FIGS. 6 a-6 c illustrate various latches of the associated automatic latch mechanisms.

FIG. 7 illustrates approach and proximity operations of an autonomous vehicle docking system.

FIG. 8 illustrates a soft-dock cable extension operation of an autonomous vehicle docking system.

FIG. 9 illustrates a soft-dock capture operation of an autonomous vehicle docking system.

FIG. 10 illustrates cable retraction and hard dock operations of an autonomous vehicle docking system.

FIGS. 11 a-11 d illustrate a structure and operation of a cam-operated preload system.

FIG. 12 illustrates a post-engagement rigidization operation of an autonomous vehicle docking system.

FIG. 13 illustrates a soft-dock cable release operation of an autonomous vehicle docking system.

FIG. 14 illustrates cable retraction and preload operations of an autonomous vehicle docking system.

FIG. 15 illustrates post latch-release and un-dock operations of an autonomous vehicle docking system.

FIG. 16 illustrates a vehicle separation with positive push-off force operation of an autonomous vehicle docking system.

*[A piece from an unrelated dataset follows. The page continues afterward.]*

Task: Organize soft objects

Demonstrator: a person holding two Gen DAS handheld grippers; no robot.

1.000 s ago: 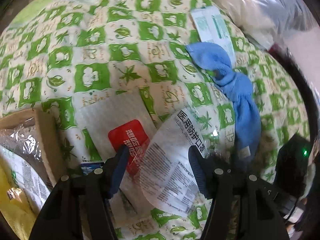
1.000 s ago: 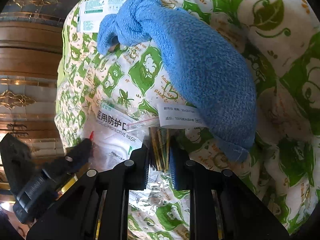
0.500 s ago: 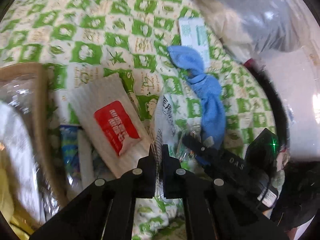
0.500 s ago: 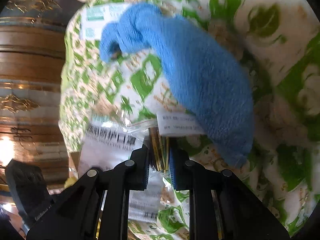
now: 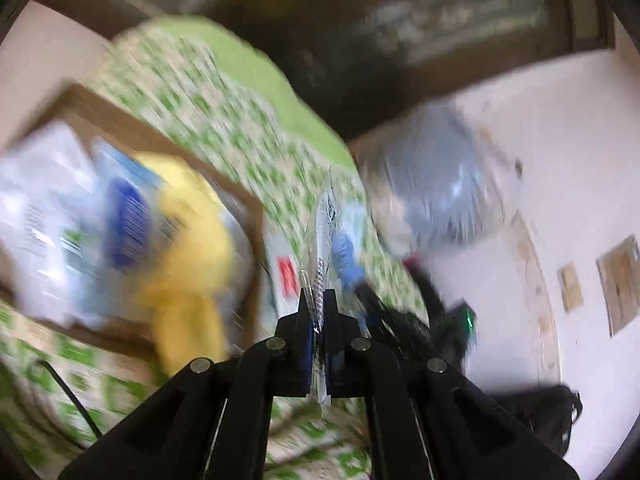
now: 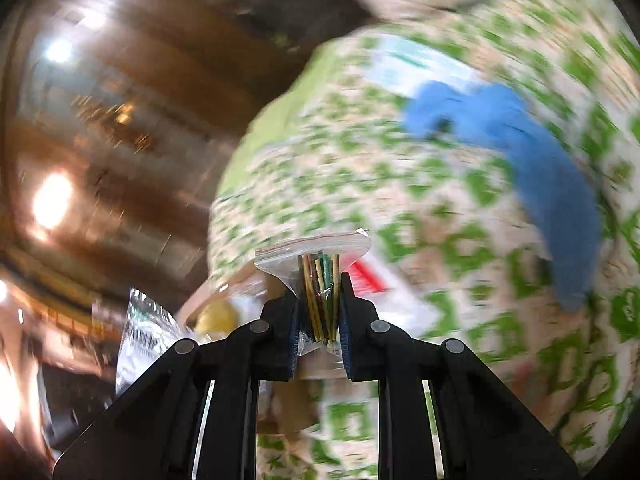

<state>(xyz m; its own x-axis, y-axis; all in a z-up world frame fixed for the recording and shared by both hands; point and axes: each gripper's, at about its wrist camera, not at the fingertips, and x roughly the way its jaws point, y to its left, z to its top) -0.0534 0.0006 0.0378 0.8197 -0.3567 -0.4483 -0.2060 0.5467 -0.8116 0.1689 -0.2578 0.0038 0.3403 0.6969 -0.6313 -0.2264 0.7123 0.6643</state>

DESCRIPTION OF EMBODIMENT(S)

Referring to FIG. 1, and autonomous vehicle docking system 10 is provided for docking a chase vehicle 12 to a target vehicle 14, wherein, for example, the chase vehicle 12 is adapted to perform the capture or servicing operations, and, for example, the target vehicle 14 is adapted to be captured or serviced. The autonomous vehicle docking system 10 comprises a first docking mechanism 16, for example, attached to or part of the chase vehicle 12, and a second docking mechanism 18, for example, attached to or part of the target vehicle 14, wherein the first 16 and second 18 docking mechanisms are adapted to mate with one another so as to provide for docking the chase vehicle 12 to the target vehicle 14. For brevity, the first docking mechanism 16 will be referred to herein as the chaser 16, and the second docking mechanism 18 will be referred to herein as the target 18. Notwithstanding this nomenclature however, it should be understood that, alternatively, the first docking mechanism 16 could be attached to or part of the target vehicle 14 and the second docking mechanism 18 could be attached to or part of the chase vehicle 12. The chase 12 and target 14 vehicles are not limited to a particular type of vehicle, and, for example, could be underwater or surface aquatic vehicles, ground-based vehicles, spacecraft, or aircraft. The chase vehicle 12 is, for example, provided with a plurality of thrusters 20 which provide for maneuvering the chase vehicle 12 relative to the target vehicle 14 so as to provide for initiating a docking operation therebetween, under the guidance of an autonomous guidance, navigation and control system 22. The autonomous vehicle docking system 10 is adapted to provide for auto-alignment of the chaser 16 with the target 18, which is defined as a process of automatically aligning the chaser 16 with the target 18 during a docking operation without a separate active components or a separate alignment stage of the docking sequence.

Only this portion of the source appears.